Three Popular Farm-Marketing Strategies
Apr 28, 2017
Click here for a free trial of the Brock Report.
In our experience at Brock Associates, the number one request we get when speaking or writing about commodity marketing is for examples. There are thousands of different strategies, but I want to oversimplify three popular farm-marketing strategies by applying them to specific (but hypothetical) examples.
For the purposes of this blog I am trying to be as unbiased as possible, but I’ll give you my opinion if you ask! Everyone has a different marketing strategy, and what doesn’t work for some may work well for others. Let’s assume no storage, one-third sales based on production history, along with cheesy farmer names.
1. Cash-Only Carl. When I say cash, I mean a commitment to deliver grain to a nearby facility. For simplicity, we’ll assume Carl can only set the futures and basis at the same time--flat price.
Carl has researched the seasonal trends of each commodity, so he is patient to sell. He will sell one-third before planting, one-third mid-growing season, and one-third at harvest.

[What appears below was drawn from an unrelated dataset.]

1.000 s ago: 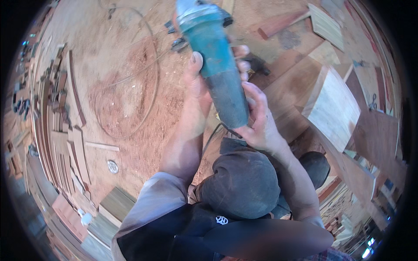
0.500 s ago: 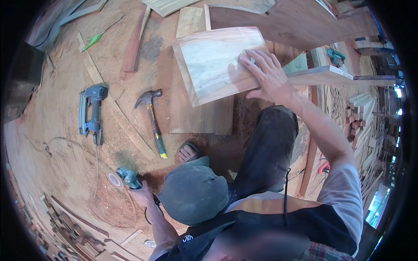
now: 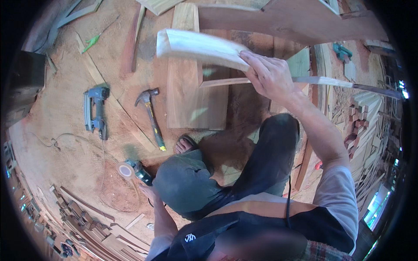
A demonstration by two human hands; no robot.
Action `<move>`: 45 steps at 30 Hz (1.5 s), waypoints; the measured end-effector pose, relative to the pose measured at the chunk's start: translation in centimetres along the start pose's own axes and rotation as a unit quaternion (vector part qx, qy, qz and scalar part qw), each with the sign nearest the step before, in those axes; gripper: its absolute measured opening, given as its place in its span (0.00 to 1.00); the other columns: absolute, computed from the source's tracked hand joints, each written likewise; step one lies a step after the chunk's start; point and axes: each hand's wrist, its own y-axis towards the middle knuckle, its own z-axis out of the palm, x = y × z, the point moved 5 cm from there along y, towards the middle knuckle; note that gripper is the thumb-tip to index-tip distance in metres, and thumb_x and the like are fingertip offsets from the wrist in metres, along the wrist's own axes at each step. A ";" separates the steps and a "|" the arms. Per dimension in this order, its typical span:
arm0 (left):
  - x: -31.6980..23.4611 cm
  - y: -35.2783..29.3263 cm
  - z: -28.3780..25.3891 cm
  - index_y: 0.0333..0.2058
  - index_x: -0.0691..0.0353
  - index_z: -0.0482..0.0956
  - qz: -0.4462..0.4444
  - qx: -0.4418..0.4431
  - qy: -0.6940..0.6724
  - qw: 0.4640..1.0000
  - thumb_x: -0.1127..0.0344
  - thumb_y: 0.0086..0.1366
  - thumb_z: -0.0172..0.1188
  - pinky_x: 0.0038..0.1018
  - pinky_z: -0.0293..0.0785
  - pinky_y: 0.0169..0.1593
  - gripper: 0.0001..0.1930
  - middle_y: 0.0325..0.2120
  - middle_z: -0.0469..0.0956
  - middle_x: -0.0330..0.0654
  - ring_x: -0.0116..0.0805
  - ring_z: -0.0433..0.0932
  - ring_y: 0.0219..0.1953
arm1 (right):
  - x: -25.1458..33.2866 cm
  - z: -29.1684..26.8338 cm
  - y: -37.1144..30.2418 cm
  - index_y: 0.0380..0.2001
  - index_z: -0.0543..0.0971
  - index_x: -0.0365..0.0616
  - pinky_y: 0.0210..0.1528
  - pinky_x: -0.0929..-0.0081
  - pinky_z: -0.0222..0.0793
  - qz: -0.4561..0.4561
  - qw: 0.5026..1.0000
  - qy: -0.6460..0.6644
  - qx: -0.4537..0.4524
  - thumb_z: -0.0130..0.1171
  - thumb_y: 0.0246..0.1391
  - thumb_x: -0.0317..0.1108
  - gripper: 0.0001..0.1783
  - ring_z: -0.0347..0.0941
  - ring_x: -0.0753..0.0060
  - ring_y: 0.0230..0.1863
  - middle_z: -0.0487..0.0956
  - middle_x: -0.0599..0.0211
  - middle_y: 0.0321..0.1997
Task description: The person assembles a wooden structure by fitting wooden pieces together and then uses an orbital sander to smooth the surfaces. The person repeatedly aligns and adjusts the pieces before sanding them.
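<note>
My right hand [image 3: 272, 78] grips the near right edge of a pale wooden board [image 3: 196, 45], thumb and fingers around it. The board is tilted up, so its face looks narrow and slightly blurred. At the lower left, my left hand [image 3: 150, 192] is closed around the rear of a green angle grinder [image 3: 141, 172]; its fingers are partly hidden behind my knee. A round pale disc [image 3: 126, 170] shows at the grinder's head. Beneath the raised board, a wider brown plank [image 3: 196, 108] lies flat on the ground.
A claw hammer [image 3: 152, 119] and a nail gun [image 3: 96, 112] lie on the dusty ground to the left, beside a thin wooden strip [image 3: 124, 115]. Large panels [image 3: 278, 21] stand at the far right. Wood offcuts [image 3: 93, 222] are piled lower left, stacked sticks [image 3: 363, 113] right.
My right hand has tipped the board up from a nearly flat view to a steep slant. The grinder in my left hand has shifted slightly right and turned. The view has shifted a little.
</note>
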 end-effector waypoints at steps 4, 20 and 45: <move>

Pros: Carl has a simple strategy that’s easy for his partners and lender to follow. He’s patient for a rally, and spaces out his risk. In theory, he’ll have a nice average. The elevator will margin his position for a delayed fee--sometimes a fee in the form of a weak basis. Either way, he does not need cash up front.
Cons: Carl has significant downside risk on his unsold production. Depending on the year, this could be damaging. He also locks himself into a delivery time and location when selling. It’s also not free to use the elevator- even though he’s avoiding a hedge fee by setting the basis too, the basis may be expensive in the form of weakness.
2. Options Owen. Owen will sell and deliver to his local elevator and has a brokerage account that isn’t affiliated with his elevator--two separate entities.
Owen needs downside risk protection to stay in business, but worries he’ll miss upside opportunities.
His plan is to sell one-third of production with the elevator and buy calls against that same one-third. He will also buy puts on two-thirds of his remaining production with intentions of selling another one-third to the elevator if there’s a growing season rally.
Pros: He’s comfortable pricing bushels because of having the calls. He has protection on the downside with the puts, yet has room to capture a price rally on the upside. Owen knows the premium expense of buying options, so he can plan cash flow demands ahead of time.
Cons: Options can be very expensive if the price stays in a sideways pattern. He is positioned for a volatile situation, but the puts and calls lowered his average price--a negative if there’s not a major move. Also, options are not penny-for-penny protection.
3. Futures Fred. Fred wants aggressive downside protection. He trades futures through a broker on two-thirds of his expected production. He prices one-third through the elevator to minimize a potentially marginable position.
Pros: Fred has nearly penny-for-penny protection when trading. Using futures with his broker, he has delivery and production flexibility, and can adjust to market trends. If the price falls drastically, Fred will be in excellent shape to protect himself on all his production.
Cons: With the reward of high price coverage, he has the risk of a marginable position and may miss a small portion of a rally while deciding on the trend. He must be prepared to use cash flow to protect his price and flexibility.
My key point is that high-reward scenarios also come with high risk. Some would argue the highest risk is doing nothing (selling across the scales). While it is risky to wait, it can also come with the highest reward. Waiting could put you out of business if you’re wrong.
It’s hard to know which strategy is best ahead of time. Each year is different. There’s no free ride with marketing tools, but you can find a great strategy with any kind of cash flow availability.